Information provided:
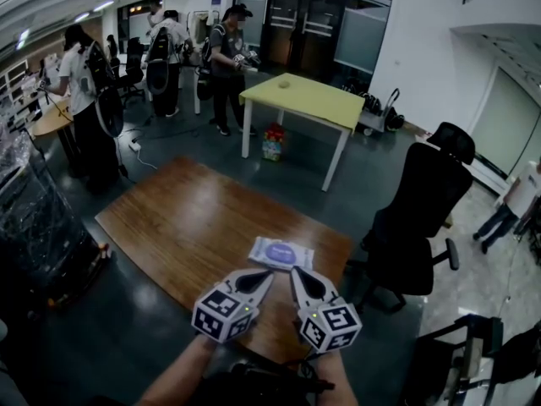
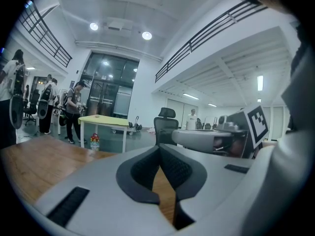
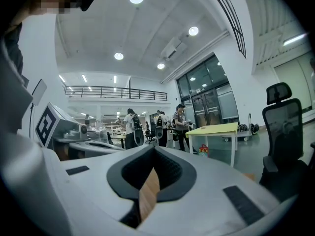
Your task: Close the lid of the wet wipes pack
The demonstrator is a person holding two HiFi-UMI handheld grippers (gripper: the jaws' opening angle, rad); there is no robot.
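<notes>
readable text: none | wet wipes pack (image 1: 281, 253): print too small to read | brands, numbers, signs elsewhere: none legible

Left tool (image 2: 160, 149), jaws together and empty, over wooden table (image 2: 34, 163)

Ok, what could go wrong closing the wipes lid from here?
The wet wipes pack lies loose on the wooden table, so a press might slide it toward the nearby edge. The left gripper and right gripper are both shut and close together, so they could bump over the pack.
</notes>
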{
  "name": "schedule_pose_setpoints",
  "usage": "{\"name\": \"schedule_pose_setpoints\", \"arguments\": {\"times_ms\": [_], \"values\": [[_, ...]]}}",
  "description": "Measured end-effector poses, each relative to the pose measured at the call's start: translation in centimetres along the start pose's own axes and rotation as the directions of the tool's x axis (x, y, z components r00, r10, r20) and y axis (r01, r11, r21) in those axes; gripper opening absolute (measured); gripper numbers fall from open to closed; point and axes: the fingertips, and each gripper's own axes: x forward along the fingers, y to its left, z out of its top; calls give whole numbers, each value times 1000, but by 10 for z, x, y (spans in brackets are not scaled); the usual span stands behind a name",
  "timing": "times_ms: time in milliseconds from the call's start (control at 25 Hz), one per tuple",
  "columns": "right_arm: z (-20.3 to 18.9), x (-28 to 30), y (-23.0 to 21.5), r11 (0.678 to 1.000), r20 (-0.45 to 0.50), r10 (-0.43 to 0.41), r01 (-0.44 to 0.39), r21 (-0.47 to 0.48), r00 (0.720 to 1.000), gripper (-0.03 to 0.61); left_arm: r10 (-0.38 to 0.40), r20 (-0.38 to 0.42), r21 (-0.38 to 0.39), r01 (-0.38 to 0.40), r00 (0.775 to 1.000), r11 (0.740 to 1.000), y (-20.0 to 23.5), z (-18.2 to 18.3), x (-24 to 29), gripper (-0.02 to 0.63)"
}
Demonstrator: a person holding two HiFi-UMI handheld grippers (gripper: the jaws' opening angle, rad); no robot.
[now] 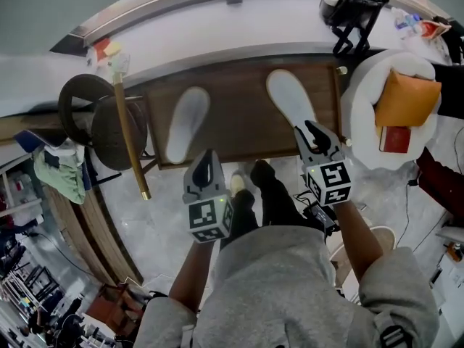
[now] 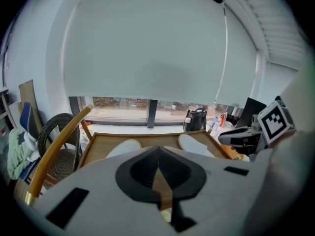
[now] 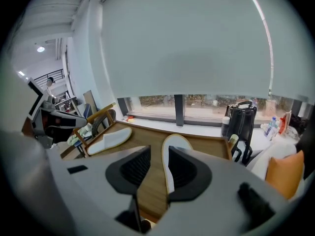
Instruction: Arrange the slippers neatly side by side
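Two white slippers lie soles up on the wooden table (image 1: 239,114), well apart. The left slipper (image 1: 187,122) (image 2: 123,148) (image 3: 110,139) leans slightly to the right. The right slipper (image 1: 290,100) (image 2: 194,144) (image 3: 176,142) slants to the upper left. My right gripper (image 1: 313,130) (image 3: 160,154) is open at the right slipper's heel, and the slipper's near end shows in the gap between its jaws, close to the right one. My left gripper (image 1: 209,156) (image 2: 158,154) is shut on nothing, hanging over the table's front edge just to the right of the left slipper's heel.
A wicker chair (image 1: 101,122) with a long wooden pole (image 1: 129,136) leaning on it stands left of the table. A black bag (image 1: 351,9) sits on the window sill behind. A white armchair (image 1: 362,122) with an orange cushion (image 1: 406,100) stands at the right.
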Motion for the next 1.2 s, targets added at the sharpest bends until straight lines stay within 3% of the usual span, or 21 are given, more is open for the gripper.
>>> {"name": "schedule_pose_setpoints", "arguments": {"times_ms": [400,1200], "values": [[-29,47,-28,1000,-41,-3,3,6,999,117,44,-48,6,-44,998,999,18,-19,42,14],[-59,92,-63,1000,-110,-6,6,3,994,132,11,-150,-40,-17,989,999,1,-62,85,14]]}}
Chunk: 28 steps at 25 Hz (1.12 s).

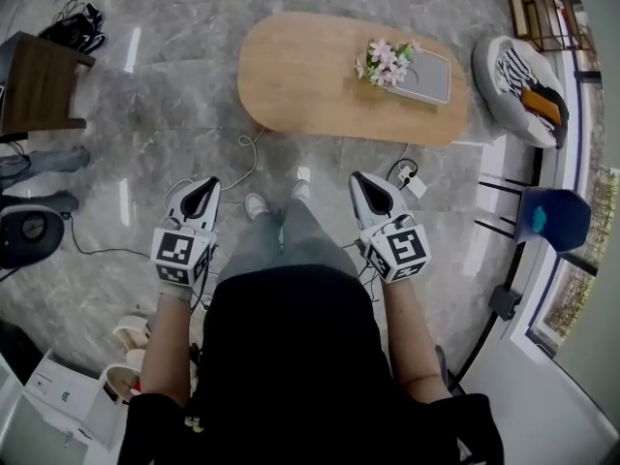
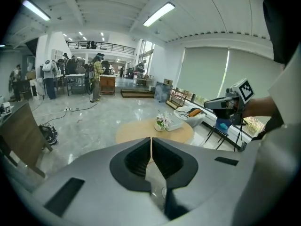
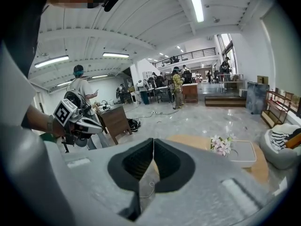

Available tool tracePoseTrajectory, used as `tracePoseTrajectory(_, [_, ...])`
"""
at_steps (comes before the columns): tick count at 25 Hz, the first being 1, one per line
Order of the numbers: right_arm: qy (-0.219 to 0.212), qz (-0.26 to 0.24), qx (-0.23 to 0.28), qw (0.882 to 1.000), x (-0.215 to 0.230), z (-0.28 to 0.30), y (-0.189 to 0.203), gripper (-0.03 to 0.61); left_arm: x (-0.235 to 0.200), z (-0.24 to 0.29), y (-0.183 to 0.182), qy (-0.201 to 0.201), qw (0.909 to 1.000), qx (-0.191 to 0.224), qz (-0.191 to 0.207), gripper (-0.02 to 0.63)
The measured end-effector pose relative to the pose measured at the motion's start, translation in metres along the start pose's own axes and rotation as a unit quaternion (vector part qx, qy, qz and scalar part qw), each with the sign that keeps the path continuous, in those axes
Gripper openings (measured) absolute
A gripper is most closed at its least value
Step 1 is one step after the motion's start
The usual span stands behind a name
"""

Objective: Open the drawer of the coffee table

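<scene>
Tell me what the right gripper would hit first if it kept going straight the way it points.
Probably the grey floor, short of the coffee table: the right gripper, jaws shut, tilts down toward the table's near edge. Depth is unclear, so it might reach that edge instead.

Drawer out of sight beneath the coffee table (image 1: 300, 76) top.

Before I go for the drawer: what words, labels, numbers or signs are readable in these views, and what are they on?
No readable text in any view.
Left tool, marker cube: black-and-white square pattern only, no letters.
Right tool, marker cube: the same, pattern only.
White box at the head view's lower left: a small dark mark, too small to read.
</scene>
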State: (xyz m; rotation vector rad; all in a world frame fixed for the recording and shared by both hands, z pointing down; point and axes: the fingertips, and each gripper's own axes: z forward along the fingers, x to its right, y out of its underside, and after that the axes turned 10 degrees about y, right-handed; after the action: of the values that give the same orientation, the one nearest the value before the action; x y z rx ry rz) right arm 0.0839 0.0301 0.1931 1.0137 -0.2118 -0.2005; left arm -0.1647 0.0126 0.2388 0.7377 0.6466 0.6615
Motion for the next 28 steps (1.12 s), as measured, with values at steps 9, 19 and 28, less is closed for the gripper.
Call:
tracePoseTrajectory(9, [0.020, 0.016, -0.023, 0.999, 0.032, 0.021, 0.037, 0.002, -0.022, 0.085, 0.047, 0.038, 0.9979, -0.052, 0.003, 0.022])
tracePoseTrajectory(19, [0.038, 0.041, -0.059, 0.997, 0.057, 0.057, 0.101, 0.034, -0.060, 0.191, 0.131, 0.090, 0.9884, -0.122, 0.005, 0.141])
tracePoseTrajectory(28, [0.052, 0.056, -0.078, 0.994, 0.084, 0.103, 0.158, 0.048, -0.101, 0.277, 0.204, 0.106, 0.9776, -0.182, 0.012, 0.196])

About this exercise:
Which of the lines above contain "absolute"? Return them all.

Response below:
  "description": "Measured end-effector poses, each relative to the pose measured at the call's start: translation in centimetres along the start pose's own axes and rotation as the directions of the tool's x axis (x, y, z components r00, r10, r20) and y axis (r01, r11, r21) in those axes; gripper opening absolute (measured); gripper numbers fall from open to closed; point and axes: the fingertips, and each gripper's own axes: x forward along the fingers, y to its left, z out of its top; calls give whole numbers, each value times 1000, but by 10 for z, x, y (spans in brackets are not scaled); the usual span stands behind a name",
Gripper openings (measured) absolute

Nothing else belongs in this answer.